Effectivement, le soboku-biyo signifie littéralement la beauté simple, c'est un concept japonais minimaliste. On recherche la sobriété tant dans le choix et le nombre de produits, éthiques, naturels mais de qualité que dans la manière de les appliquer avec des gestes simples à la main ou au pinceau. On utilise également de l'eau tiède. On limite le nombre d'actions sur la peau pour préserver au mieux la barrière hydrolipidique qui la protège des agressions extérieures. Je suis tout à fait en phase avec cette approche et c'est celle que je recommande. Il faut savoir laisser la peau respirer pour que celle-ci fasse son travail auto-protecteur, ne pas la surcharger pour éviter de la rendre addicte aux crèmes au risque de la voir se dessécher très rapidement. Par ailleurs, je pense que l'on se sent davantage concerné par notre planète. Il y a une réelle prise de conscience par rapport au respect de la nature, à la protection de l'environnement et pour cela on va à l'essentiel et on se déleste du superflu.

Cette approche se caractérise par un autre rituel, le kinubiyou facial®. En quoi consiste-t-il ?
J'ai importé ce concept du Japon. J'ai été initiée à cette magnifique méthode de soin de la peau au naturel, qui tire les bénéfices des propriétés de la soie. On utilise essentiellement des pinceaux de soie élaborés de façon éthique et ancestrale avec la plus grande délicatesse. Le contact du pinceau à l'eau tiède libère la séricine, une substance naturelle qui protège le microbiome cutané. Ce soin d'une extrême douceur améliore la qualité de la peau. Il fait à lui seul office de nettoyage, de peeling naturel et d'hydratation. On retrouve une peau saine et belle sans autres produits complémentaires. Je l'accompagne régulièrement d'un Kobido.

Finalement, quelles sont les inspirations beauté japonaises dont les Occidentaux devraient s'inspirer ?
Les Occidentaux sont davantage axés sur la réparation que sur la prévention.
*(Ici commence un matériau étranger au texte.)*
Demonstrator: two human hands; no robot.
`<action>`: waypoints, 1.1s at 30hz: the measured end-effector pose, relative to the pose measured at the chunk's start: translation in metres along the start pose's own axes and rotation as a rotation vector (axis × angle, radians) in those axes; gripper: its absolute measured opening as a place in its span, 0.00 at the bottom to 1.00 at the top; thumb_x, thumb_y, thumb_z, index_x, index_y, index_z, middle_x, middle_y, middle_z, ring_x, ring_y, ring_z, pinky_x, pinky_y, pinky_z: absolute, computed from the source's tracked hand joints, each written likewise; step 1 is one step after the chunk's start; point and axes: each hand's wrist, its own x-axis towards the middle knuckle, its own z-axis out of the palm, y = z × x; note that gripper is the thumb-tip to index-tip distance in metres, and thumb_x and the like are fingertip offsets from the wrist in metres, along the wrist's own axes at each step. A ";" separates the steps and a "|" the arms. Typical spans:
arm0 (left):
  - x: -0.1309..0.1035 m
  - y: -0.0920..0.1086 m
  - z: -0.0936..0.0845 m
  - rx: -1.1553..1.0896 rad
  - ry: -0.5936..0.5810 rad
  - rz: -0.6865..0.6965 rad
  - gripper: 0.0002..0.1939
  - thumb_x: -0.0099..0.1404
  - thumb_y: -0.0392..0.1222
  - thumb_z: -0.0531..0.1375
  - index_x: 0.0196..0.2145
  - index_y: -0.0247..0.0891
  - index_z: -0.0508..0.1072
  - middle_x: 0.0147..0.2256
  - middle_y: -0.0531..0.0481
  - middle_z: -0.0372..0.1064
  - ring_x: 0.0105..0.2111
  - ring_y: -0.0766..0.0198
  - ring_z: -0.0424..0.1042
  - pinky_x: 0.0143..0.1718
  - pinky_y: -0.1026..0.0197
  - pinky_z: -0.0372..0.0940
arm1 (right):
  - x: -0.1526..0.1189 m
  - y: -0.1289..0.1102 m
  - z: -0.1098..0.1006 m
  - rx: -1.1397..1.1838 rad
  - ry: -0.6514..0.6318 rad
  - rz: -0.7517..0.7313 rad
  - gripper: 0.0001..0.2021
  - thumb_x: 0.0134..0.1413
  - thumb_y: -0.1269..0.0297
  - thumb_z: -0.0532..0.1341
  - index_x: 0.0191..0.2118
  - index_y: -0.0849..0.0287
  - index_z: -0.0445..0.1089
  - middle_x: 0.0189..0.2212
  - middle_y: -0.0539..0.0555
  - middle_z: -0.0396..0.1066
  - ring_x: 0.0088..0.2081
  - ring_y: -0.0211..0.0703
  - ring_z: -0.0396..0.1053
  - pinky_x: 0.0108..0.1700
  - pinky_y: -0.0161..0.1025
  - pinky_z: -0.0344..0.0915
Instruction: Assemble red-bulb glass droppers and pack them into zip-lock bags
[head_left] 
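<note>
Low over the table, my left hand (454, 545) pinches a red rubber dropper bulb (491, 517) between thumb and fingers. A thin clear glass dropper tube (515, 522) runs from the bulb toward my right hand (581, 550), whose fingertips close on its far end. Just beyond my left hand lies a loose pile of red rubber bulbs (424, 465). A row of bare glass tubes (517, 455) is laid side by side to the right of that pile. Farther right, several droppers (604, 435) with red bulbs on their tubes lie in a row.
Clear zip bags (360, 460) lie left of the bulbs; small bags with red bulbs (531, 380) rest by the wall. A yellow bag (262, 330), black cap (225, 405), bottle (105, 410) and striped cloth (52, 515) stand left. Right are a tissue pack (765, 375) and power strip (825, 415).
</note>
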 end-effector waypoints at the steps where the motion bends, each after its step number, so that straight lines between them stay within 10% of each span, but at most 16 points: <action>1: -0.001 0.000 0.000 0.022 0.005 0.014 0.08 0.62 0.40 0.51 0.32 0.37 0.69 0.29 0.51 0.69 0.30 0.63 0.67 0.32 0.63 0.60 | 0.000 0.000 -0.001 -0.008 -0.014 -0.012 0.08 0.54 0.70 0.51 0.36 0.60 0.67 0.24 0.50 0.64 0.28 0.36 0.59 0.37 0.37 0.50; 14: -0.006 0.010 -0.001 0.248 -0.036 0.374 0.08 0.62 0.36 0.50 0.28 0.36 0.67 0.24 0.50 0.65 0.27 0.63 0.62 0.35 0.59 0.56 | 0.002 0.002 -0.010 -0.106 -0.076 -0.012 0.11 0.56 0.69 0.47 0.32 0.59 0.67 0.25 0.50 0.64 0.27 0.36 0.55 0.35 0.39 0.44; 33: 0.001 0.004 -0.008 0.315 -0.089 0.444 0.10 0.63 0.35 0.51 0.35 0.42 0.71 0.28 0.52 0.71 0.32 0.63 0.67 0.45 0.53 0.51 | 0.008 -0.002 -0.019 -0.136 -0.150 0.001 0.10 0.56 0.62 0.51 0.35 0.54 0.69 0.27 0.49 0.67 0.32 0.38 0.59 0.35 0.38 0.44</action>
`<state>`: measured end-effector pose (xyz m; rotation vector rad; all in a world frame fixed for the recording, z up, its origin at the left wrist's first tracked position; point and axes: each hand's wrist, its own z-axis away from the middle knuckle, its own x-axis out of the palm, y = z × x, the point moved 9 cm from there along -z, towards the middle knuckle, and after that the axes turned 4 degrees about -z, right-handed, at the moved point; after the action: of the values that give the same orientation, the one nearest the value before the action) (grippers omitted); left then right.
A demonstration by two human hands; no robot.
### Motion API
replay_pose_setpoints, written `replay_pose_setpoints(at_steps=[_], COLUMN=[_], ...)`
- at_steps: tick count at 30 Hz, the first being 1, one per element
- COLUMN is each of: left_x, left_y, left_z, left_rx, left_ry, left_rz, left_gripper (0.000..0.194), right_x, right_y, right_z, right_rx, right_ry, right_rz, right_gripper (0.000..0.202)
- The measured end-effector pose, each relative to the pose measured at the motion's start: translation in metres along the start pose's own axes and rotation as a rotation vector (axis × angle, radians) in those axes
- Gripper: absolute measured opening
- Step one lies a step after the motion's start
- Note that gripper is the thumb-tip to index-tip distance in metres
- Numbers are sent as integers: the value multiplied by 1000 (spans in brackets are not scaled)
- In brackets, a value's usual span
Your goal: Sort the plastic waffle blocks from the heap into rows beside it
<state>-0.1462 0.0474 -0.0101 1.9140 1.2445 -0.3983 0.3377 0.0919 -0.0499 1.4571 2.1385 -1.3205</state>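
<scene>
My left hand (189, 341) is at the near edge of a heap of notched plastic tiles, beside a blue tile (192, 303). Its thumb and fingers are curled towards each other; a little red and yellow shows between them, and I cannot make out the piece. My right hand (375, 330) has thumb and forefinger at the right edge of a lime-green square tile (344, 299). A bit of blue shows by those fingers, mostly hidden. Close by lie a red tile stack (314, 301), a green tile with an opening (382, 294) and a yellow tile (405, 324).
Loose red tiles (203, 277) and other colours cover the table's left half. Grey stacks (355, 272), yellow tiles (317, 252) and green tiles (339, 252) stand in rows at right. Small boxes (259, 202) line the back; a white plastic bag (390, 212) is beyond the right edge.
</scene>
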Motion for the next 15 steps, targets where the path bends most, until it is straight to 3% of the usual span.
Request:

Prendre soin de sa beauté au Japon ne correspond en aucun cas à un acte égocentrique, il s'agit au contraire d'un devoir, une façon de prendre soin de sa santé, et ce, dès son plus jeune âge. Tout le raffinement de la culture japonaise que j'évoque dans mon livre est une grande source d'inspiration : la manière de réaliser ou de consommer un repas, de prendre soin de sa peau en conscience et de manière zen, etc. trouvent une résonance en synergie, avec les recommandations scientifiques, tel un écho qui les a précédées depuis des siècles. Les centenaires d'Okinawa en sont la parfaite illustration. A travers ces préceptes culturels et philosophiques, le corps et l'esprit sont en parfaite communion pour une meilleure santé et une plus grande sérénité.

* "Kobido - Soins de beauté et autres rituels secrets des Japonaises", Elisabeth Alimi, Editions Leduc, sorti le 22 juin 2021.